─── MATERIAL PROVIDED ───

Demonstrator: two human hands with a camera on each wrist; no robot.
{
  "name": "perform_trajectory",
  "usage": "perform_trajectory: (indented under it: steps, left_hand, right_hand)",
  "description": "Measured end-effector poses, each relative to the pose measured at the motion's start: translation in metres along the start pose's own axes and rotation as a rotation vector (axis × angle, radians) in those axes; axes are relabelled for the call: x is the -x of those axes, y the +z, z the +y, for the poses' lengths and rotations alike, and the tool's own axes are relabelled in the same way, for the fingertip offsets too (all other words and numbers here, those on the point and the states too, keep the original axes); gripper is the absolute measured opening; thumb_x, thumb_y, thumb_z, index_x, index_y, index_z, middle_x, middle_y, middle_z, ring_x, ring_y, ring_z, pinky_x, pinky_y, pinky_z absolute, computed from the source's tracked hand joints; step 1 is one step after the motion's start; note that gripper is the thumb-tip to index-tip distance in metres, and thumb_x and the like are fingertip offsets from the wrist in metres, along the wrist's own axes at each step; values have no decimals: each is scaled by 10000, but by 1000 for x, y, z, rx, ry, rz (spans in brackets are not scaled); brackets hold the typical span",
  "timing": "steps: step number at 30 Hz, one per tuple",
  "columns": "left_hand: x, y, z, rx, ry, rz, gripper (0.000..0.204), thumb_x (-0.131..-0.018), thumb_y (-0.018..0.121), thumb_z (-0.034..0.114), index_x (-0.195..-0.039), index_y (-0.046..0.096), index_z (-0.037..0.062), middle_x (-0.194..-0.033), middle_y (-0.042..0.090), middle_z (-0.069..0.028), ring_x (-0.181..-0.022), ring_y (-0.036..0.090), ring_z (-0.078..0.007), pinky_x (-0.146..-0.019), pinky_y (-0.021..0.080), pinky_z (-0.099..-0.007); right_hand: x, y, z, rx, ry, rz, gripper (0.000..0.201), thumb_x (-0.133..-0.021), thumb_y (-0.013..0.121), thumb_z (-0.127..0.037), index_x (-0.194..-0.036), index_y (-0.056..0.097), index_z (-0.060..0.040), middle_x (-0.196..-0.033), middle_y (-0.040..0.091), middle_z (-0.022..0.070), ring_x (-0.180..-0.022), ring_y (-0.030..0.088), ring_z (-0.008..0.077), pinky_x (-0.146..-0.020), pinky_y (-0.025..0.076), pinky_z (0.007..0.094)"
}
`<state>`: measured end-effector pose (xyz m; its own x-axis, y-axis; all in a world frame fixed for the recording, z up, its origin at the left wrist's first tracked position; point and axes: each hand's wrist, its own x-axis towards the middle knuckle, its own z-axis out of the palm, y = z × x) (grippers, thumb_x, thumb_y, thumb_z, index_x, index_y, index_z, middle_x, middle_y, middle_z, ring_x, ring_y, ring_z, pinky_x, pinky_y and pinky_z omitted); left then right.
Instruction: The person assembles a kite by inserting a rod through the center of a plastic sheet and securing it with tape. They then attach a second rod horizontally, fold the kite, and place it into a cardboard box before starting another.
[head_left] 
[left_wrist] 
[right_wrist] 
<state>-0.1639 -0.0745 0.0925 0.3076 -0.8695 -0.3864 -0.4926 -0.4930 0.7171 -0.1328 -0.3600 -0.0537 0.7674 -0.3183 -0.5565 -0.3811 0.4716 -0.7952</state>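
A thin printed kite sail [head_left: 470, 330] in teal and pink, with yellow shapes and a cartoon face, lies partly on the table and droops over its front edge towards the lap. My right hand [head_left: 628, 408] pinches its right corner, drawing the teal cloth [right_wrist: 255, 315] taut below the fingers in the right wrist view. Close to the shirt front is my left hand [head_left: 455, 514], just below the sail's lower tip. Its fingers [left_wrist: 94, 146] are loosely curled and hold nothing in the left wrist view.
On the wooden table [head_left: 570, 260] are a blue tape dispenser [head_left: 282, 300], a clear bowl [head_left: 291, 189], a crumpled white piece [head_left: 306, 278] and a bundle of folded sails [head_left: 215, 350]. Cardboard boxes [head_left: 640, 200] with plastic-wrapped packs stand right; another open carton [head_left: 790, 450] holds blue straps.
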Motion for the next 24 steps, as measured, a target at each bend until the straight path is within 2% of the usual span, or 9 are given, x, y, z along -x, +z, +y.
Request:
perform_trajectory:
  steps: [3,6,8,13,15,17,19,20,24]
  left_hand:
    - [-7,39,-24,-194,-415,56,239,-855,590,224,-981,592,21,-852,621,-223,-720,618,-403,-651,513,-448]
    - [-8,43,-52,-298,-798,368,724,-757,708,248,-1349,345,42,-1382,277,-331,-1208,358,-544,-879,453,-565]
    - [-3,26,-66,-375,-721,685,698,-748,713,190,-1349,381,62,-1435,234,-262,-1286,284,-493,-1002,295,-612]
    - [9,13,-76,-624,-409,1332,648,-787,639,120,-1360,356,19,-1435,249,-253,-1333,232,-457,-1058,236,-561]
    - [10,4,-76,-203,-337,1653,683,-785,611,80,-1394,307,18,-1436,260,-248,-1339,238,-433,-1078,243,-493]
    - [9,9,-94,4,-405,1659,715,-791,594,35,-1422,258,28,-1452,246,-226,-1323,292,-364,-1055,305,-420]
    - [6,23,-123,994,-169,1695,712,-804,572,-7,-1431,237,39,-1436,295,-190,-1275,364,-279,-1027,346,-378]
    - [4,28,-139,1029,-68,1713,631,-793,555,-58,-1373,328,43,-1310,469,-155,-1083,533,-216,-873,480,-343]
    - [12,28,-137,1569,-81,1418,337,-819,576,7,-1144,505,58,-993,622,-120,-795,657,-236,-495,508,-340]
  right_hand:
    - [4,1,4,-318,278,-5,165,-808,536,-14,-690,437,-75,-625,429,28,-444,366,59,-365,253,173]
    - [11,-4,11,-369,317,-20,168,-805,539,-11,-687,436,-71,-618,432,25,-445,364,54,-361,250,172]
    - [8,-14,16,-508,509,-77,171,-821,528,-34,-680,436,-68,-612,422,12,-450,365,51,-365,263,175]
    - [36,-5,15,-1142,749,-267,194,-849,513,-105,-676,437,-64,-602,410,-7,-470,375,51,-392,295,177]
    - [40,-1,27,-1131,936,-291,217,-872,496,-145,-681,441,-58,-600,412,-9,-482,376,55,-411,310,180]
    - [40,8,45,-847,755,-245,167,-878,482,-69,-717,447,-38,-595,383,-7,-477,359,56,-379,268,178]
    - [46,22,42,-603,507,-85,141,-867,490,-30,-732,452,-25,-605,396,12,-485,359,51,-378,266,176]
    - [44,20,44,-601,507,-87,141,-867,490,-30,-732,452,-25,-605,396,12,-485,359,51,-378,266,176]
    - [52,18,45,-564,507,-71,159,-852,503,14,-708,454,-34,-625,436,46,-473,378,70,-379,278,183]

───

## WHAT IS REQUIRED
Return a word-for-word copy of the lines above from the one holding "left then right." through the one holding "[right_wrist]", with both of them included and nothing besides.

## SOLUTION BELOW
`<state>`: measured end-effector pose (xyz m; its own x-axis, y-axis; all in a world frame fixed for the recording, z up, its origin at the left wrist's first tracked position; point and axes: each hand's wrist, its own x-axis towards the middle knuckle, its own z-axis out of the palm, y = z × x) (grippers, thumb_x, thumb_y, thumb_z, index_x, index_y, index_z, middle_x, middle_y, middle_z, ring_x, ring_y, ring_z, pinky_x, pinky_y and pinky_z omitted); left then right.
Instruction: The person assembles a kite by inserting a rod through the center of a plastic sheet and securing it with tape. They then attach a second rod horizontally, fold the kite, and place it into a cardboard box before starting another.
[head_left] 
[left_wrist] 
[right_wrist] 

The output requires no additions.